Beauty and Prayer. Part 2

This follows on from the previous post.

Prayer

What is prayer? I like this definition from the internet 'Prayer is, at root, simply paying attention to God' (Dr. Ralph Martin, The Fulfillment of all desire). John O’Donohue calls prayer ‘A bridge between longing and belonging’.

I have thought a lot about beauty recently and now I have moved on to prayer. In many ways they are connected. Each is an expression of something desirable, something put right, something aesthetically pleasing. Each welcomes the desire to improve one's emotional balance. Each draws upon the soul to look outward into the world seek change.

Journal Notes

It is early on a late September morning and the sun has yet to break over the houses at the end of the garden. The sky is gradually brightening - an expanse of blue with a few high wisps of salmon pink clouds in the distance. It should be a bright day and I plan to go and spend a couple of hours just sitting on a local hilltop. A sort of mini retreat, and I will see what happens. I have no expectations. Being in Nature requires the suspension of expectation. I just need to let it ‘be’, for I cannot make anything happen. I am there to just let go and find a place from in which I can receive. I am not too sure whether I can really learn from Nature as such, but I feel I can definitely receive from a place that accepts my presence.

Prayer can possibly be said to begin with the placement of the self in the universe.
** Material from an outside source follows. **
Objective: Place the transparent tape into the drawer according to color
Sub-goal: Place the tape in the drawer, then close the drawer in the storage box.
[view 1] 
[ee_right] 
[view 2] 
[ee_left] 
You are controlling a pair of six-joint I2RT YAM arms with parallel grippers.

The first thing that happens is that you acknowledge yourself. It is you that forms the starting point, you are the centre of what will follow. You are the initiator.

Can prayer happen without your presence? Can Nature pray in your absence? Imagine an empty cornfield. Where or when does prayer happen? I started to think that an empty field cannot pray but once I stand in that field then prayer will happen. It needs me to be the initiator and the focus or does it? My intention for the prayer is what matters. How does that prayer leave me and how does it affect the recipient of the prayer? How does what I am thinking about in that field touch something else? Can it? Will it? What are the factors that decide if, how and when a prayer will work?

What are the boundaries between my imagination and prayer? I could easily pray that a teleportation device would suddenly appear and by pressing a button I could be instantly transported back to my homeland. This is unlikely to happen and is this just wishful imagination? So does prayer then have to be something that could, in reality happen? I could pray for Alice in Wonderland to appear with a wonderful tea party accompanied by lots of English speaking animals. Well, this could happen, but not in the form that I imagine it. I could come up here one summer with my daughter with a few of her cuddly toys for a picnic. But then is there here just a wishful imagining of something that is based around a collection of varied subconscious thoughts that I have picked up over the past few weeks?

Prayer must be an idea about something that will manifest itself in someway though how it does so may not be quite as we expect it to. If there is a perceived answer to prayer then is it not just our consciousness taking note of something that may have actually occurred anyway? Is it just random whether prayer works or not? Is it just an over positive, intense emotional moment that affects us psychologically and alters mental processes in ways that could be construed as being attributed to a ‘spiritual’ moment.

Prayer is about me having particular thoughts and directing them at something. How can my thoughts influence something - say, internally for healing or externally to people or situations? And what about a group of people praying?

There is a hope that by praying there is a supernatural element that can change the ways the universe is. We pray because we want to change things around us that are unjust, unwell, painful etc. We have an emotional attachment to wanting to better our lives.

Back to the illustration of the field, I am in Nature, if I believe that Spirit is around me then I am not alone and I am part of a bigger picture and somehow I connect with that. I was born in to it and it sustains me. I cannot survive independently of nature.

Prayer is being in touch with beauty.
Notes made amongst the trees:
I've cycled to one of my regular haunts a wooded hill top where sycamore birch and ash form an open, spacious area. The tall slender trunks reach upwards to the high enveloping canopy. As a progression from the earlier thought of praying in an open field, I wondered how I would feel being in amongst the trees. I have enjoyed the freedom that is presented by open fields and hilltops before. Sometimes the liberated feel of the body away from any physical restriction is the right place to be in. Now I am exploring this patch of trees and wondering the following: does prayer exist here when there is no human present?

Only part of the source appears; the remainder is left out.